Baranski didn’t come to films in a big way until relatively late in her career, initially concentrating on the stage. “I went to Juilliard for acting,” she explained, “and then most of my career in my twenties was theatre, apart from an occasional small role in films. I didn’t actually start doing a big television series or any of the major movies that I did until I was forty.”

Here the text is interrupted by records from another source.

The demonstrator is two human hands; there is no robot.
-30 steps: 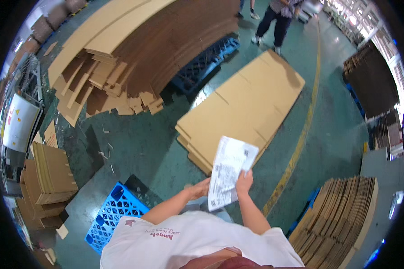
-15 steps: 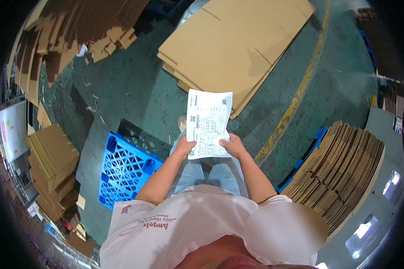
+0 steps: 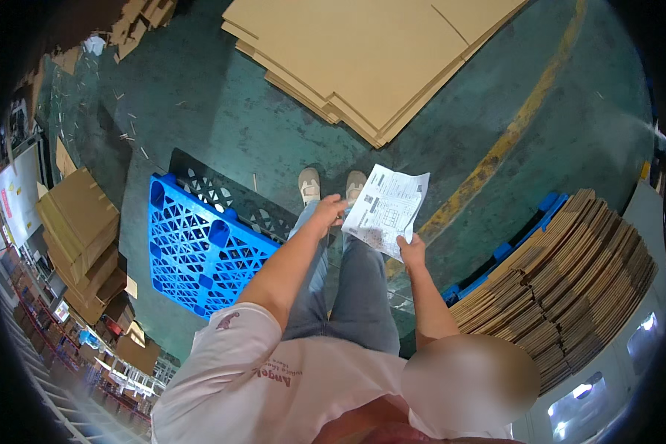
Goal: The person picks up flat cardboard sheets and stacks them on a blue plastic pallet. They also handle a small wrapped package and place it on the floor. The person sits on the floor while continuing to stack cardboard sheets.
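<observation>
Cardboard sheets [image 3: 377, 63] cut off @ top edge. Print on paper [image 3: 388, 207] too sm. to read. R-side pallet [image 3: 505, 250] partly hidden by cardboard stack [image 3: 562, 296]. Blurry patch [image 3: 470, 388] covers pt. of shirt [image 3: 274, 403].

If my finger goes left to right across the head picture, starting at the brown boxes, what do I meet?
Brown boxes → blue pallet → left hand → white printed paper → big cardboard stack.
</observation>
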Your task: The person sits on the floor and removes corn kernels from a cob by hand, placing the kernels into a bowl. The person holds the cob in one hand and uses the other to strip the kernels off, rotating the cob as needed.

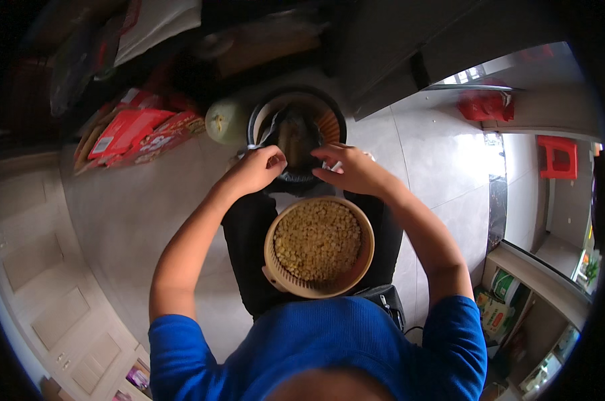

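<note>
A black-rimmed bin point(258, 115) stands on the floor in front of me, lined with a dark plastic bag point(309, 137). My left hand point(259, 167) is at the bin's near left edge, fingers curled in; whatever they hold is hidden. Across from it, my right hand point(349, 167) is over the near right edge, thumb and forefinger apart. A small white bit point(332, 166) shows between them, too unclear to name. Below both hands, a round tan basket point(367, 267) rests on my lap. Pale yellow kernels or beans point(317, 240) fill much of it.
A pale green, round melon-like thing point(225, 121) touches the bin's left side. Flattened red cartons point(132, 137) lie farther left. Dark furniture point(396, 53) rises behind the bin. To the right are a red stool point(558, 158) and an open shelf point(533, 321); cabinet doors point(55, 287) line the left.
</note>
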### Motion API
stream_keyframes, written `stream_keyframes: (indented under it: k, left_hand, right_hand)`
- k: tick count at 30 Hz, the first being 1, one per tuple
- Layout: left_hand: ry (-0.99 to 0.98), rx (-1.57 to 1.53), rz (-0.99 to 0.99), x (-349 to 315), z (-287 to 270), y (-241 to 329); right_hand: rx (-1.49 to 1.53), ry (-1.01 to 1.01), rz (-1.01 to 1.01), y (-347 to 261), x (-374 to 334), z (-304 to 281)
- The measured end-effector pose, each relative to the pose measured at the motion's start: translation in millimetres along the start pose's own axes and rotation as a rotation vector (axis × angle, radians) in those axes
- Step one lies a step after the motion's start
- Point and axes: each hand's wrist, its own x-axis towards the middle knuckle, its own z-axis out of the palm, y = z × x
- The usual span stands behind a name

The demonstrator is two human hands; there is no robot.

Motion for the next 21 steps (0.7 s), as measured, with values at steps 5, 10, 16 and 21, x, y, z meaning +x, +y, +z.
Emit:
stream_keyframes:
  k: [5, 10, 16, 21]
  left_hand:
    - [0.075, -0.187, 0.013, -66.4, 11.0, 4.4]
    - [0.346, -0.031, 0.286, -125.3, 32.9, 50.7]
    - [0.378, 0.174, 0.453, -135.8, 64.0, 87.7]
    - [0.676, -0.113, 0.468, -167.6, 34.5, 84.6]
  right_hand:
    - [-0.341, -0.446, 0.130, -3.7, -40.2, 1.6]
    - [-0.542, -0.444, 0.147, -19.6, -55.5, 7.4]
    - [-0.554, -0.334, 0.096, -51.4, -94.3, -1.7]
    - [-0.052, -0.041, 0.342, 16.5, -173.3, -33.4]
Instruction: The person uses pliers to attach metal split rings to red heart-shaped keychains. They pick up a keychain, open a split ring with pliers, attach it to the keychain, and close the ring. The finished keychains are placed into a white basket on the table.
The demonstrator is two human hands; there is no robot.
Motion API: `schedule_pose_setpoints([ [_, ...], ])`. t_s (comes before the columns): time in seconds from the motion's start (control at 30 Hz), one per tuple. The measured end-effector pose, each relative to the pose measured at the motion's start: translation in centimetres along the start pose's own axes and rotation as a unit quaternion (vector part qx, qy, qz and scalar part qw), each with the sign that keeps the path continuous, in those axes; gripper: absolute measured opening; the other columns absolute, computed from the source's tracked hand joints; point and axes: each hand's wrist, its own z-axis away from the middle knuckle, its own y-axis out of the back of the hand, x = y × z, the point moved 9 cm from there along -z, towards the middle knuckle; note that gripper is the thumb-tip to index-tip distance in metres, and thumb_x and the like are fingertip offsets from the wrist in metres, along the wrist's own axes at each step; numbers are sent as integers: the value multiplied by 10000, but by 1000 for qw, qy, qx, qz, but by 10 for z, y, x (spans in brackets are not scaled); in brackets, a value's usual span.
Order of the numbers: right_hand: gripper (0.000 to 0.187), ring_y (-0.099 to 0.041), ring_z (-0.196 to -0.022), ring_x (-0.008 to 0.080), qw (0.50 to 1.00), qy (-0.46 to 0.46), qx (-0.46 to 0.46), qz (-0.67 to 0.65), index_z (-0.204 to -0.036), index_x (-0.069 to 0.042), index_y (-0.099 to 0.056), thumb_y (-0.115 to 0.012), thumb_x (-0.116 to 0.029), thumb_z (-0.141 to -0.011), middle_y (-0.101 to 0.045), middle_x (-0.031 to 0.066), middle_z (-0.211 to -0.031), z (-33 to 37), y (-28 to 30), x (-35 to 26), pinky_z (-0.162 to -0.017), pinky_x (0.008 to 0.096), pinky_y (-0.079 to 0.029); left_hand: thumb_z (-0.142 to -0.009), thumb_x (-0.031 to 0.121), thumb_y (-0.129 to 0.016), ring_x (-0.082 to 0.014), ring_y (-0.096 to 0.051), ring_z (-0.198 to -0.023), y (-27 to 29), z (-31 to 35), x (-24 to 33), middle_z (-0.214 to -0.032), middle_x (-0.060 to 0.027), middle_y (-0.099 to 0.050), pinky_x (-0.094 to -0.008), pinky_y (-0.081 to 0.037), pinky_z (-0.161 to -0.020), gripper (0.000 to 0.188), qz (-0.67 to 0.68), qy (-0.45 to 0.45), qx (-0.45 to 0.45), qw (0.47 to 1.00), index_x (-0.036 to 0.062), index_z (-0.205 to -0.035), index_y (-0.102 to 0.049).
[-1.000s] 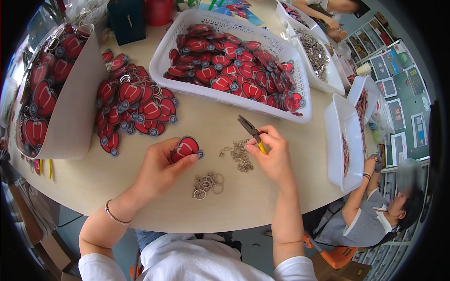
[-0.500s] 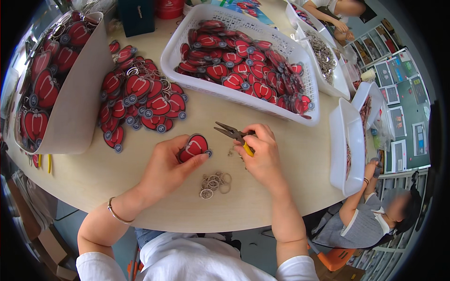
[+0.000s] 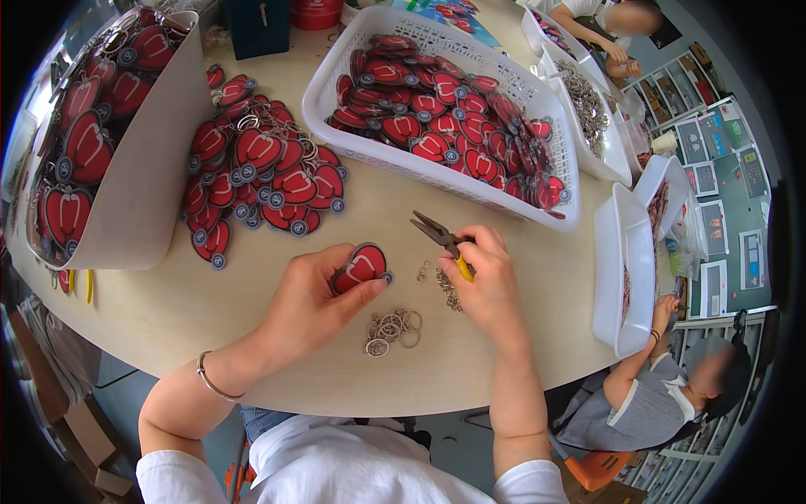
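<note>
Between thumb and fingers, my left hand (image 3: 315,294) grips a red heart-shaped charm (image 3: 361,267) with a dark edge and a small round grey tab. My right hand (image 3: 480,281) is closed round the yellow handles of dark-jawed pliers (image 3: 442,238), whose jaws point up and left, apart from the charm. A small heap of split rings (image 3: 391,328) lies on the table between my forearms. Small metal links (image 3: 447,290) are scattered beside my right fingers, partly hidden by that hand. Up and left of my left hand, finished-looking charms with rings (image 3: 269,168) are piled.
A white perforated basket (image 3: 437,175) of red charms stands beyond my hands. At left is a tall pale bin (image 3: 155,160) of ringed charms. White trays (image 3: 617,277) line the right side, one with metal parts (image 3: 583,105). Two other people sit at the right.
The whole view has shifted slightly, so the table things appear a little farther right. My right hand has moved off the small links, showing more of them. Both hands keep their holds.
</note>
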Motion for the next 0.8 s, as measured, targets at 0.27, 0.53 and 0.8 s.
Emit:
schedule_pose_setpoints([
  [0.27, 116, -568, -911, 252, 960, -116, -47, -251, -844, 55, -629, -686, -44, -822, -570, 124, -992, 3, -9, -10, -753, 336, -473, -855, 105, -702, -47, -500, -686, -10, -1, -7, -730, -9, -593, -241, -450, -585, 159, 37, 55, -49, 997, -23, -902, -620],
  [0.53, 113, -535, -883, 259, 992, 10, 44, -122, -796, 21, -639, -732, -24, -750, -577, 97, -980, 6, -1, -38, -742, 352, -448, -858, 82, -687, -154, -681, -832, -12, -3, -19, -914, -67, -673, -241, -553, -669, 207, 287, 116, 4, 951, 10, -1006, -561],
  [0.8, 140, -526, -940, 277, 993, 66, -74, -57, -765, 11, -630, -750, -25, -701, -572, 87, -984, 8, -15, -51, -819, 401, -417, -886, 75, -646, -122, -643, -741, 37, -7, -14, -849, -25, -641, -235, -523, -632, 156, 268, 42, 158, 949, 47, -1004, -548],
])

The television series, of course, was “Cybill,” which ran from 1995 to 1998 and won Baranski and Emmy. “I’m glad I did ‘Cybill’ when I did,” she said. “I liked the character, and it was sort of time. I was in my forties, and I’d done so much theatre by then.” Still, she admitted, “I was very reluctant—I went into it kicking and screaming. But in retrospect it really changed my career, because not only was that show successful for me, but it opened up movie roles.”

As in “Cruel Intentions,” “Bowfinger,” “How the Grinch Stole Christmas,” “The Guru,” “Chicago,” and now “Bonneville.” And to come: the film version of the ABBA stage musical “Mamma Mia,” alongside Meryl Steep, Pierce Brosnan and Colin Firth!